Ahmed is not an exception. He pays his own visit to the Mugamma to transfer his kids from a school that is far from his household to a closer one. Trying to solve this family issue, Ahmed encounters further sufferings that expose the complexity of his victimhood. Put simply, the Mugamma, which is meant to solve certain problems, leaves many others unaddressed. The same building that people target to get their needs met is the one that fashions more grievances. These grievances paradoxically urge a protest against the government that Ahmed mobilises from the state’s colossal complex.

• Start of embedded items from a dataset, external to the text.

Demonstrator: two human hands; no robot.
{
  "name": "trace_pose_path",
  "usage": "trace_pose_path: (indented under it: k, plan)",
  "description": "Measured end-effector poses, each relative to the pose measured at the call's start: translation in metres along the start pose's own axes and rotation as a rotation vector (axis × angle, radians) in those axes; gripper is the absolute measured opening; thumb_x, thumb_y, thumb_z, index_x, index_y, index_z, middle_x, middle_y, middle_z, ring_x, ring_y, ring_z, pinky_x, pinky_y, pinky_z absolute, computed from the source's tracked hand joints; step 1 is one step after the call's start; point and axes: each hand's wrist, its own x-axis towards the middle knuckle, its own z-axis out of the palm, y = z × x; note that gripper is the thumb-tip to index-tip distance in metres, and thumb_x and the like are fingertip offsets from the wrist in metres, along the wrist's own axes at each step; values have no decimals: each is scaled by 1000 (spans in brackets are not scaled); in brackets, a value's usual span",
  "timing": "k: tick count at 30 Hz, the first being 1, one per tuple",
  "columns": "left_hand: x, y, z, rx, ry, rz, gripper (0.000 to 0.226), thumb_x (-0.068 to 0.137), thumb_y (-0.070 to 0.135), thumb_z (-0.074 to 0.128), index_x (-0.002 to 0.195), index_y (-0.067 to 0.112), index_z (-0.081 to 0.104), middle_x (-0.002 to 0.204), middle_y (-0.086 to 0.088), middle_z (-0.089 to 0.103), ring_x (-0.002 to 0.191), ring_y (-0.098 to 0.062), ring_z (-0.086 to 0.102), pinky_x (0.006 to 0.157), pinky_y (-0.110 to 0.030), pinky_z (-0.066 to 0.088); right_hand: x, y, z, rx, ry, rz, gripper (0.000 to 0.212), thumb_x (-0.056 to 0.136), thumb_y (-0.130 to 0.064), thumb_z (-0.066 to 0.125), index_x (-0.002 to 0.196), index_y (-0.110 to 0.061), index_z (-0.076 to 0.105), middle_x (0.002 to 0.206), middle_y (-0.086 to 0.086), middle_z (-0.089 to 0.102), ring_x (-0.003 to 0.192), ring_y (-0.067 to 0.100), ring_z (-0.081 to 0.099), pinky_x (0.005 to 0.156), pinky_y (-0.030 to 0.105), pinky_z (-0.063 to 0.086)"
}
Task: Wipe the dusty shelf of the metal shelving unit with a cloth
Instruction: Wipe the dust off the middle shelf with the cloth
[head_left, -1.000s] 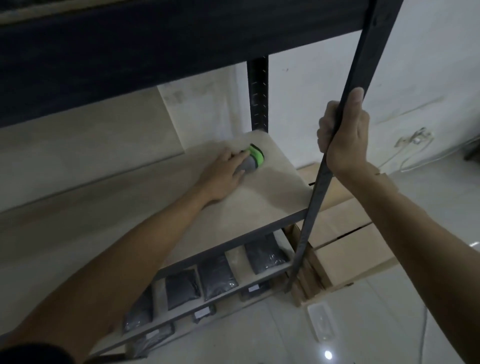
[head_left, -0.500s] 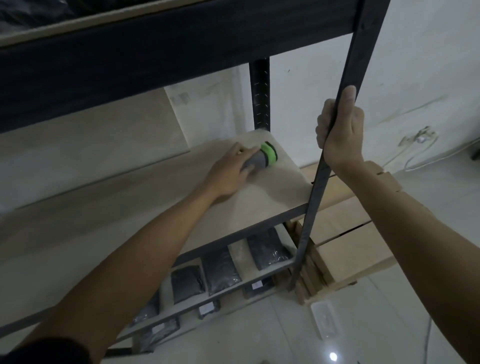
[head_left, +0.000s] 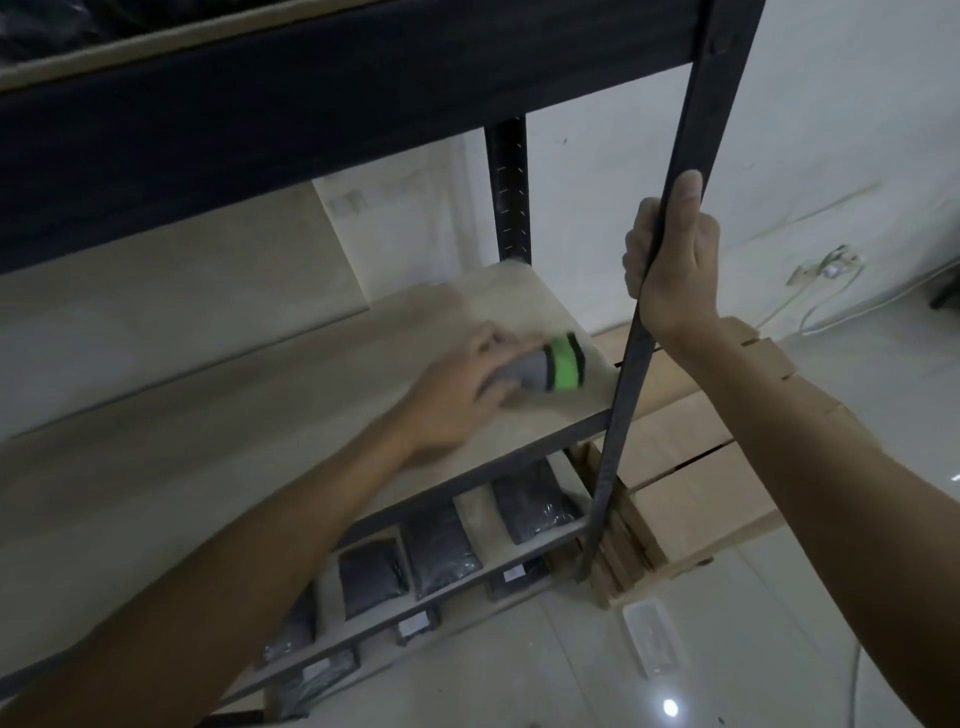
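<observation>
The pale wooden shelf (head_left: 249, 415) of the dark metal shelving unit lies in front of me. My left hand (head_left: 457, 395) presses a grey cloth with a bright green and black band (head_left: 550, 369) onto the shelf near its front right corner; the hand is motion-blurred. My right hand (head_left: 672, 265) grips the front right upright post (head_left: 649, 332) of the unit, thumb pointing up along it.
A dark beam (head_left: 311, 104) of the shelf above crosses the top of view. Lower shelves hold several dark plastic bags (head_left: 532, 501). Cardboard boxes (head_left: 691, 483) stand right of the unit on the tiled floor. A cable and socket (head_left: 826, 270) sit by the wall.
My left hand has slid the cloth from the back right of the shelf toward the front right corner. My right hand keeps its grip on the post.
</observation>
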Motion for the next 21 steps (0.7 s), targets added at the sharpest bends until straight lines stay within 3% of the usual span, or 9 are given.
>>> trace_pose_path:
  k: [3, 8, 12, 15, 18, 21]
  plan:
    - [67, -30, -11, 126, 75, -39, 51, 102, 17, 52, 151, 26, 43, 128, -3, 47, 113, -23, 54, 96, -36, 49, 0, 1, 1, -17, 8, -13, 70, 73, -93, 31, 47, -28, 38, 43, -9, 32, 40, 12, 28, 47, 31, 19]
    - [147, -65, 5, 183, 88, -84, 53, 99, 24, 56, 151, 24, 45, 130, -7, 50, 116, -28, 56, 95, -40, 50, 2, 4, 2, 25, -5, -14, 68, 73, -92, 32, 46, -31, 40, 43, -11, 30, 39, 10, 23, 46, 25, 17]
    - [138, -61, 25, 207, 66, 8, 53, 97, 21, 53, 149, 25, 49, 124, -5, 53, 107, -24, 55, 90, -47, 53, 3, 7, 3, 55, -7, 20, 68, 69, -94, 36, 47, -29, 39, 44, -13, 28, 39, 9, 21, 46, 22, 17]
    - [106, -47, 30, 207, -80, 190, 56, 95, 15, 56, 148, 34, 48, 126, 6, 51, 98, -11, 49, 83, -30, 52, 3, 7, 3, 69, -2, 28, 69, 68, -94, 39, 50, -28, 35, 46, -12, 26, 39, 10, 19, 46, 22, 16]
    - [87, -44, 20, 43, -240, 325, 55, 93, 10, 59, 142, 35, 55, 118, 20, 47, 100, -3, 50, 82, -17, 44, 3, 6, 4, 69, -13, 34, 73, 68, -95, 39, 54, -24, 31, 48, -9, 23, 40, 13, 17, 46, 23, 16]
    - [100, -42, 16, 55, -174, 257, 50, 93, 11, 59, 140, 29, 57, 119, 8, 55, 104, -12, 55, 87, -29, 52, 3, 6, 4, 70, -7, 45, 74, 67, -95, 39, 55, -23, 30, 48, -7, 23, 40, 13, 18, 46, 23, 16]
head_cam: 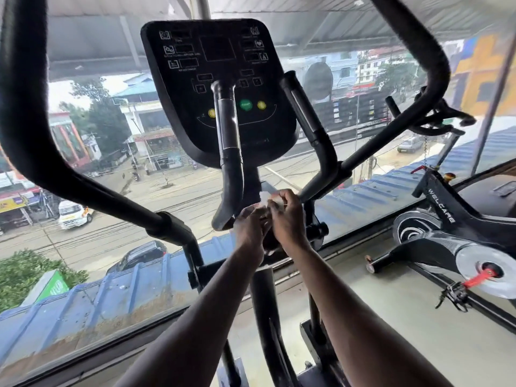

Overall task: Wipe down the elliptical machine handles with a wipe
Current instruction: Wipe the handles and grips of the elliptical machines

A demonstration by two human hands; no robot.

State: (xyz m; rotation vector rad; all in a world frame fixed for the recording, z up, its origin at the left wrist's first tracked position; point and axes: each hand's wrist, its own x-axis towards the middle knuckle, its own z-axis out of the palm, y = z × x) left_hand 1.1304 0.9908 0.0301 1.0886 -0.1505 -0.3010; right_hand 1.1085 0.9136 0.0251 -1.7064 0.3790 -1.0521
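Note:
I stand at a black elliptical machine. Its long moving handles curve up on the left (33, 129) and on the right (430, 65). Two short fixed grips rise in front of the console, a left one (229, 141) and a right one (310, 118). Both my hands meet below the console, in front of the centre post. My left hand (251, 233) and my right hand (287, 219) together pinch a small white wipe (264, 198), the right fingers at its upper edge. Neither hand touches a handle.
The black console (217, 88) with green and yellow buttons stands ahead. A large window behind it looks down on a street. A black spin bike (446, 236) with a red pedal arm stands on the floor at the right.

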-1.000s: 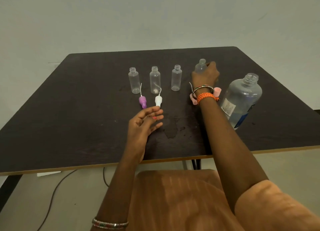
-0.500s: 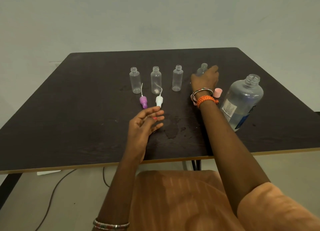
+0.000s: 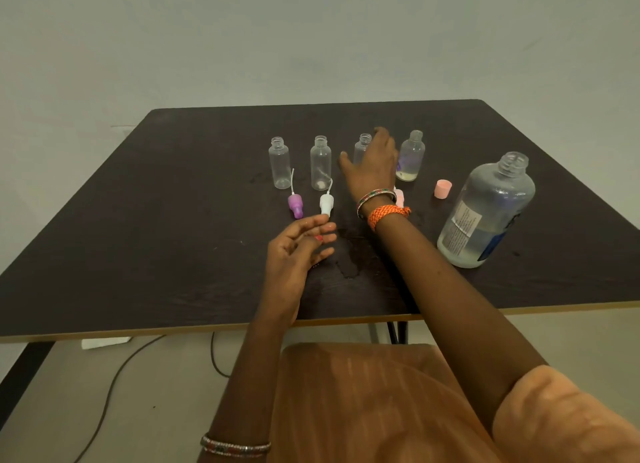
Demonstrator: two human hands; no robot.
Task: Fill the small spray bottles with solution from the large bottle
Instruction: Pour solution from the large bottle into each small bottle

The relation between the Mugamma and Ahmed’s victimhood is clear through all of his interactions inside and surrounding it. For example, he meets a man who is unable to get his request completed due to overcrowdedness. He discovers how his presence was ignored after his request was totally dismissed by the employees of the Mugamma. He feels more isolated and marginalised when he enters the fancy hotels, the Arab League, and the Ministry of Foreign Affairs that are located next to the Mugamma. Looking for Mr. Medhat, the always-absent clerk in the Mugamma, Ahmed finds himself socially and economically excluded from these luxurious places.

Getting back to the Mugamma after his research trip, Ahmed seems fed up. He came to the place with one problem. Now he has to deal with a lazy, hectic bureaucracy that further complicates his relationship with the complex and its employees. Different from earlier pieces of this series that showed how victims break and question their victimhood via the changing of the nature of their human interactions and relationships, Ahmed is unable to do the same. Since everything is stagnant and dull inside the Mugamma, Ahmed’s only solution was to take over the place that was supposed to recognise his right as a citizen.

Although he did not intend to do so, Ahmed becomes in control of the place where all Egyptians are required to present their victimhood as weak subjects who always need assistance. He accidentally holds a weapon, declaring himself as a “terrorist” in the eyes of security forces. He understands that he no longer has a chance to defend himself as a “victim” because he is seen as a “perpetrator”. While this fundamental shift in Ahmed’s relation with the Mugamma threatens his future, Ahmed is provided a golden chance to ask for whatever he wants. Beyond his kids’ problem, Ahmed calls his hostages to openly display all their aspirations to the government. He even goes radical and demands the resignation of the whole cabinet. But before doing so, Ahmed makes sure to mix his “terrorist” requests with a tasty kebab order accompanied by all kinds of salads for everyone inside the Mugamma!